Can something be simple and convoluted at the same time? Given that the two words are antonyms of each other, this would normally be an impossible gambit. However, the new Hubbl streaming puck seems determined to prove it can be done.

Hubbl (formerly known as Streamotion) is the parent company behind Binge, Kayo Sports, Flash and LIfestyle, and its new Hubbl-branded streaming device is essentially a reskinned Sky Stream for the Australian market, meaning it offers access to our local streaming and catchup services instead of UK-centric ones.

The idea behind Hubbl is to provide a one-stop shop for all of your streaming services, allowing you to manage and pay for your various subscriptions in one place rather than across several apps.

One of the more appealing reasons to do this is that stacking three or more subscriptions via Hubbl gets you an overall discount on your monthly total, which is a good way to keep costs down. However, there are some caveats with regards to which apps qualify for Hubbl's 'Stack & Save' program.

Additionally, Hubbl has its own user interface which brings content from all of your services onto one home screen in an attempt to feel like a single all-encompassing service which has everything.

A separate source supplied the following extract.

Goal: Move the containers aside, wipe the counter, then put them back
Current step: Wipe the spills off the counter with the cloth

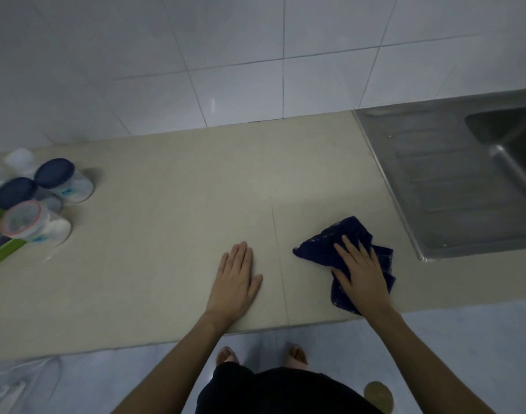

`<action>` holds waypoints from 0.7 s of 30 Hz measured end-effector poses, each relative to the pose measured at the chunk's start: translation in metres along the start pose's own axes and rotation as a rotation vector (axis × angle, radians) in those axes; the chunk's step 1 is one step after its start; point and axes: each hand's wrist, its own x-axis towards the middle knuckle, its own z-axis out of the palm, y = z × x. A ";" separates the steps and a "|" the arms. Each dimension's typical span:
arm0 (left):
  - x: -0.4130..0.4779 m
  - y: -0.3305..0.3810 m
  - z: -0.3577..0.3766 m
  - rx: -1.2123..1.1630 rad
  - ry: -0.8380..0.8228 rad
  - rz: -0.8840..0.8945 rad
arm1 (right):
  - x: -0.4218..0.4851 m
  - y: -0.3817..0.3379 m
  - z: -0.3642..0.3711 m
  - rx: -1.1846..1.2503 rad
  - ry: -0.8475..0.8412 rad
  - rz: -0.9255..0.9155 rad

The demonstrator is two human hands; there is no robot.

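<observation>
A dark blue cloth [324, 243] lies crumpled on the beige counter [172, 186], near its front edge on the right. My right hand [360, 273] presses flat on top of the cloth, fingers spread. My left hand [236, 279] rests palm down on the bare counter, to the left of a tile seam, holding nothing. At the far left stand several clear plastic containers: two with dark blue lids [57, 174] [15, 192], one with a pink-rimmed clear lid [25, 221], and pale ones behind them [18, 158].
A steel sink with a ribbed drainboard [447, 180] fills the right end of the counter. A green box [1, 253] sits at the left edge beside the containers. White wall tiles rise behind. Below the counter edge are the floor and my feet.
</observation>
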 end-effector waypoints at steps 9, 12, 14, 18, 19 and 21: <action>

That said, having additional Hubbl user profiles layered over your existing services can complicate matters, making it somewhat frustrating to continue viewing your favourite shows and movies on other devices.

At AU$99, the Hubbl streaming puck is an easy impulse buy, but is it actually necessary if you already own a modern smart TV with all the streaming apps built in? Let's find out.

Hubbl: Price and availability

Launched on March 10, 2024, Hubbl is available to buy now at AU$99, and can be purchased directly from the Hubbl website or via the link below. For that price you get the Hubbl streaming device itself, a nice remote (more on that later), as well as an AC power adaptor and HDMI cable. 

In terms of output, the Hubbl streaming puck is capable of delivering 4K streams in HDR 10 and Dolby Vision, and also offers Dolby Atmos audio for compatible soundbars and receivers.

Please note, Hubbl's standalone streaming puck is not to be confused with the company's own Hubbl Glass, which is a Hubbl-branded television that runs on the same interface. Hubbl Glass is priced at AU$1,595 for the 55-inch version and AU$1,995 for the 65-inch model.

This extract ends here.